Neighborhood Council Budget Advocates Meet with City of Los Angeles Bureau of Engineering Deputies
By Connie Acosta
On Tuesday, November 21, 2017, Neighborhood Council (NC) Budget Advocates, Barbara Ringuette, from Silver Lake NC, and Brian Allen, from Granada Hills NC, met with Engineering, Ted Allen, Deputy City Engineer; Mary Nemick, Director of Communications; and Robert Kadomatsu, Chief Management Analyst— to learn about what Engineering does, how it functions, and its annual budget needs.
The day was an exciting one at the Bureau of Engineering, as news had broken that the Elon Musk Boring Company had just submitted a permit application to the bureau for a pilot tunneling project under Los Angeles, which could offer an alternative to congested streets.
Ted Allen, in charge of the Development Services and Permits (DSP) program, reviewed the Bureau’s primary functions: (1) to deliver capital projects, (2) to permit infrastructure improvements in the public right-of-way including streets and sidewalks, and (3) to serve as map keeper archiving old street and bridge plans and reproducing maps including NavigateLA, a web-based application available at navigatela.lacity.org/
Robert Kadomatsu, in charge of finance and administrative services explained that the Bureau’s budget priorities are: (1) the Sidewalk and Complete Streets program, (2) the the DSP program, (3) the Mobility program, (4) the Mayor’s focus on housing for the homeless, (5) the Public Buildings and Open Spaces program and (6) the Wastewater program.
The Bureau designs, constructs and delivers the City’s capital projects including wastewater, municipal buildings, open spaces, recreation and park facilities as well as bridge and street improvements. For information on Engineering’s Programs, go to: <http://eng.lacity.org>.
Most of the Bureau’s work is completed by in-house staff but supplemented by consultants. There are two primary reasons for hiring contracted staff (1) “When we don’t have the in-house expertise to do some or all of a particular project,” said Allen, and (2) “for staff augmentation, when there’s not enough staff to deliver a particular project.” Hiring outside consultants avoids laying off Engineering staff, when there’s an economic downturn, while keeping the expertise with Engineering. “The specific projects that consultants are utilized for is generally left up to the Division Engineers that are closer to the projects and the available staffing” Allen said.
“Our services are to perform the design the construction management part of the project,” Allen said as Robert Kadomatsu added, “someone else goes to get the money and we complete the projects.” Other City Departments and Bureaus will purchase or reimburse the Bureau of Engineering for providing various engineering services.
For example, the owner/operator of the infrastructure project, such as the Department of Recreation and Parks for parks, or the Bureau of Sanitation for the sewer system, do the advanced planning and grant applications for their project. “They identify the funding and we deliver their project,” said Kadomatsu.
Wastewater is a fully Special funded Program and constitutes about half of Engineering’s workload and budget.
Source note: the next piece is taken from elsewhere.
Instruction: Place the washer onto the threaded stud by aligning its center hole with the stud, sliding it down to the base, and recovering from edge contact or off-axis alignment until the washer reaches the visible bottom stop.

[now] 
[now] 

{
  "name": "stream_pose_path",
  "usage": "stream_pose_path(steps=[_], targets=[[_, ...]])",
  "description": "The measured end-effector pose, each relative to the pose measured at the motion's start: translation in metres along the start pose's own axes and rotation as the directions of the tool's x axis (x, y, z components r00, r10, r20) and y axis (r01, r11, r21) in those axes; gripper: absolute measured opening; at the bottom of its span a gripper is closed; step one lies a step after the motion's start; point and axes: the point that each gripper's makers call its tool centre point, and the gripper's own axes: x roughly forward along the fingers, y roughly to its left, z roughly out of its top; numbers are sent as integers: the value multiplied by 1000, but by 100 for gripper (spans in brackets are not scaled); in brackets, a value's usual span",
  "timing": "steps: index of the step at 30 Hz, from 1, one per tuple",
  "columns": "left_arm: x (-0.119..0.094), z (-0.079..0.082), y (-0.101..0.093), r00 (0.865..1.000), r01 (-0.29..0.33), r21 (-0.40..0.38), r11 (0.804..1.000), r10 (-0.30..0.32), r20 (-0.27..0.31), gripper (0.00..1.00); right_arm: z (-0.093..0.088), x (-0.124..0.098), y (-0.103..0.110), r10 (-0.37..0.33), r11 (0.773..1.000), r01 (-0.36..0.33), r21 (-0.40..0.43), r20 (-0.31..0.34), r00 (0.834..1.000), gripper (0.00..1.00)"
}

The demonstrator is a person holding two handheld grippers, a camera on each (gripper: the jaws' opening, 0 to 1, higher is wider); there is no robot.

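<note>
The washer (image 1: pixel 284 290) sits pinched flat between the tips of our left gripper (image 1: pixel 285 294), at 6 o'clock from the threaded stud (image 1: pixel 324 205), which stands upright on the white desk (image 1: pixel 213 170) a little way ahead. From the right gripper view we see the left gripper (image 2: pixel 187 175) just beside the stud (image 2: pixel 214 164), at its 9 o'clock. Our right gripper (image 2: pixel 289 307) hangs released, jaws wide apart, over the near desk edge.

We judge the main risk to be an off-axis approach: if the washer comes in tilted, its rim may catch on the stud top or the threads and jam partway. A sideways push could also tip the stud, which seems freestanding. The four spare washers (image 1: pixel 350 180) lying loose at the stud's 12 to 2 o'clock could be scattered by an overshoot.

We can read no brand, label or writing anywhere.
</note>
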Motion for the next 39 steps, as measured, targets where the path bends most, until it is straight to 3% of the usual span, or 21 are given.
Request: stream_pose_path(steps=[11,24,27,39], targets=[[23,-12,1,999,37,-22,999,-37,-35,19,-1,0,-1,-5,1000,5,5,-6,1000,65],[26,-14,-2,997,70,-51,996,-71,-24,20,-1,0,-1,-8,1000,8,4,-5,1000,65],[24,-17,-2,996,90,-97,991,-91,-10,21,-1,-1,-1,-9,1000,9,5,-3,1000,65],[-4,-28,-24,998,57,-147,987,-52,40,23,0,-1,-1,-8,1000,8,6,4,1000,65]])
The Sewer Capital Fund comes from Sanitation sewer charges collected by DWP and for fiscal year 2016-17 contributed $38,780,659 to the Bureau of Engineering’s $86, 492,282 budget.
Two major mechanisms that track projects and funds within the City are: (1) the Construction Projects Report (CPR), that provides status and funding information on various City capital projects going on in the city, and (2) the Financial Status Report (FSR) that updates the financial status of the City, its departments, highlights fiscal concerns, and identifies fund transfers, the movement of funding from one department or Fund to another, as well as funding appropriations. Among recent Capital Projects being developed by the Bureau are projects along the Los Angeles River, the Los Angeles Street Civic Building, and the Sixth Street Viaduct Replacement Project.
The Sixth Street Viaduct Replacement project is the largest project that the Bureau of Engineering currently has: a 3,500 feet long bridge with expanded bike and pedestrian lanes. Below the bridge, there are a number of railroad tracks running on both sides of the Los Angeles River, Allen explained, which makes the construction very complex. The “old bridge was torn down, because the aggregates used in 1928 started to create a chemical reaction with the cement, cracking the structure”, he said.
“It had what is known as an “Alkali Silica Reaction” or a “concrete cancer”. It was crumbling from the inside. We couldn’t even recycle the concrete,” Mary Nemick added. So the bridge had to come down for safety reasons. It went directly to a landfill except that two summers ago we held a Rock Day LA and gave 1,300 pieces of the bridge away, Nemick said.
Engineering is losing people to retirement. To recruit civil and structural engineers, the Bureau participates in career fairs at local universities, and in the last three years has started to recruit across the country Mr. Kadomatsu said. “It’s not easy finding the quantity of highly qualified people that we need to replace our retirees, but with our expanded recruitment efforts, we have been able to do so,” said Allen.
Connie Acosta is an independent reporter and board member of the Echo Park Neighborhood Council.